A while ago this blog looked at men who have taken on both the player and manager roles at the same time. I think people rarely even think of the possibility of the player-manager role returning to MLB, but we’ve recently seen Micah Owings and Rick Ankiel switch out of their pitching roles to become position players. But neither the Cardinals nor the Diamondbacks tried to have Ankiel or Owings serve as pinch-hitters, much less first basemen or outfielders, in between their starts. First they failed to make it as pitchers, and then their teams tried to convert them to position players. Are we going to see any team do this-not having a pitcher serve as an emergency pinch-hitter in an 18-inning game, but reliably using him as a pinch-hitter during the regular season?
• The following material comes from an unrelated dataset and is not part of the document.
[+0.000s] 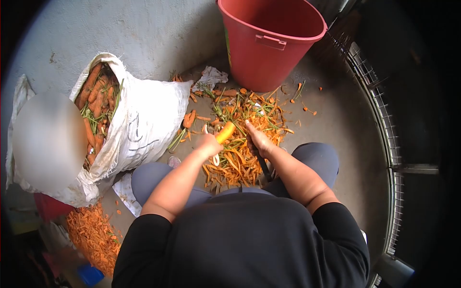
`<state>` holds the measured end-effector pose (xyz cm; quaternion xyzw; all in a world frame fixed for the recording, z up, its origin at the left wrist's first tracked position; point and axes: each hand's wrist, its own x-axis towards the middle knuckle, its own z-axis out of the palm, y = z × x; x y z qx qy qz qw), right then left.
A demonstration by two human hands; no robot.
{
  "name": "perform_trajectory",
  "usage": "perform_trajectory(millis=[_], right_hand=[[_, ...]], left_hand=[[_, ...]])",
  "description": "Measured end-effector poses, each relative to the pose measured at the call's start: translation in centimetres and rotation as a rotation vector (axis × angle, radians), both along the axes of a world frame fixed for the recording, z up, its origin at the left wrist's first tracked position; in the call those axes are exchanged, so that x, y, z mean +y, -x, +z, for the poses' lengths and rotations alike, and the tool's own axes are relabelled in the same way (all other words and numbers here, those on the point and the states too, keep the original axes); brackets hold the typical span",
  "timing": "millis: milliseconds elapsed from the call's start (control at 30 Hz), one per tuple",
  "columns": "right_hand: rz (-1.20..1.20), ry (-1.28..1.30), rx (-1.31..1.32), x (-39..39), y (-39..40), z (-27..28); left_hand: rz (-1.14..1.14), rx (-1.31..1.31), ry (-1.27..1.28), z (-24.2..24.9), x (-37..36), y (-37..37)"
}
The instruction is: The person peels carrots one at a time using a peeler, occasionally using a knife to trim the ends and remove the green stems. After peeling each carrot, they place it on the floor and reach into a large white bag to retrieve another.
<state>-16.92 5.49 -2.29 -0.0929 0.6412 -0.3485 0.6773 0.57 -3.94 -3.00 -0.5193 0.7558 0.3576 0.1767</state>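
My left hand [207, 145] is closed around a bright yellow-orange peeled carrot [225, 132], whose far end sticks out toward the right. Just right of it, my right hand [260, 139] is closed on a dark, long tool [263, 166] that points back toward my lap; its exact kind is hard to make out. The thumb lies along the top, and the other fingers are mostly hidden. Beneath both hands spreads a pile of carrot peelings [235, 165] mixed with green stalks. A white curved item [216, 160] shows beside my left hand.
A white sack [149, 113] full of unpeeled carrots [97, 93] lies open at left. The tall red bin [264, 60] stands ahead by the wall. More orange shreds [93, 235] are heaped at lower left. A metal grille [396, 201] runs along the right.
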Motion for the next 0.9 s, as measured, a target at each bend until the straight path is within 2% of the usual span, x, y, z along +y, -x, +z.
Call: perform_trajectory(millis=[33, 67, 100, 200, 233, 300, 367, 433, 500, 567, 633, 700, 733, 767, 800, 833, 900], right_hand=[[-0.048, -0.009, 0.008, -0.1, 0.2, -0.3], [-0.095, -0.021, 0.014, -0.2, 0.3, -0.7], [-0.141, -0.031, 0.020, -0.3, 0.4, -0.7], [-0.113, 0.008, 0.030, -0.5, 0.6, -1.4], [-0.105, 0.024, 0.030, -0.7, 0.8, -1.6], [-0.101, 0.006, -0.004, -0.6, 0.7, -0.6], [-0.102, 0.002, -0.043, -0.6, 0.6, -0.2], [-0.135, -0.057, -0.056, -0.7, 0.5, 1.4], [-0.076, -0.040, -0.013, -0.5, 0.6, 1.9], [0.003, 0.061, 0.048, 0.0, 0.9, 3.0], [0.186, 0.209, 0.300, 0.8, 2.1, 4.4], [0.317, 0.236, 0.731, 2.4, 2.5, 8.7], [0.271, 0.321, 1.025, 4.0, 3.2, 8.6], [0.295, 0.281, 1.284, 5.5, 3.2, 10.8], [0.264, 0.143, 1.345, 6.7, 2.7, 13.8], [0.211, 0.119, 1.490, 8.3, 2.7, 14.9], [0.202, 0.007, 1.581, 11.5, 4.0, 15.7]], left_hand=[[0.039, 0.051, -0.112, 1.7, -1.3, 0.5], [0.226, 0.193, -0.268, 3.5, -2.7, 1.6], [0.250, 0.345, -0.321, 4.7, -4.9, 3.0], [0.281, 0.968, -0.731, 15.5, -10.3, 8.5], [0.138, 1.156, -0.770, 18.3, -12.4, 10.2], [0.166, 1.282, -0.492, 25.5, -10.9, 11.4], [0.104, 1.212, -0.125, 28.2, -8.9, 11.3], [-0.030, 1.112, 0.148, 26.2, -8.1, 10.1], [-0.097, 0.869, 0.583, 22.9, -8.0, 7.2], [0.003, 0.854, 0.646, 18.7, -9.2, 3.2], [-0.045, 0.963, 0.769, 17.1, -10.8, -2.2], [0.088, 0.584, 1.073, 15.9, -13.3, -8.4], [0.218, 0.460, 1.052, 17.2, -13.9, -10.9], [0.344, 0.336, 1.025, 18.4, -14.5, -13.6], [0.395, 0.164, 1.090, 17.0, -16.5, -17.5], [0.441, -0.011, 1.146, 15.5, -18.3, -21.3], [0.501, -0.486, 0.755, 16.7, -18.4, -25.5]])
A while ago, I read on Bill James’ website James saying: “I think the last real two-way player in the majors was Hal Jeffcoat in the 50s. In the 60s there were a couple of players who made it to the majors as pitchers and then converted to position players at the major league level, Willie Smith and Bobby Darwin.”

A couple reasons for the disappearance of the true two-way player come to mind: baseball has become more and more specialized over the decades. Think of relief pitchers, platoons, defensive replacements, catchers paired with a specific starter, and, of course, the ever-growing use of advanced statistics to attempt to gain an advantage in a given pitcher-hitter matchup. Second, the salaries paid to players have gone up so much that teams seem less and less inclined to take risks with their starting pitchers in particular. Why risk losing your no. 2 starter to a hit-by-pitch, a foul ball off his foot, or a muscle strain from him, as a pinch-hitter, trying to power out a homer to win a game in the late innings?

Owings is the last starting pitcher I know of (does Carlos Zambrano qualify?) who was such a good hitter that you could readily envision his team using him as its primary pinch-hitter, or even as a late-game first baseman. The Diamondbacks weren’t interested, so fans lost an opportunity to see a revival of a strategy that was not at all unusual in MLB’s early decades.

Published in: Uncategorized on November 13, 2013 at 3:25 pm  Leave a Comment  

Some Notes on Jimmie Foxx’s Brilliance

I’m not sure why Jimmie Foxx is not recalled more often when people think about great sluggers of the past; he is rightly overshadowed by Ruth, Gehrig, and Williams, but those are the only three players whose careers overlapped with his and were better hitters. His name seems to pop up more often as the inspiration for the Tom Hanks character in A League of Their Own than as one of the strongest and most powerful and most exceptional hitters ever.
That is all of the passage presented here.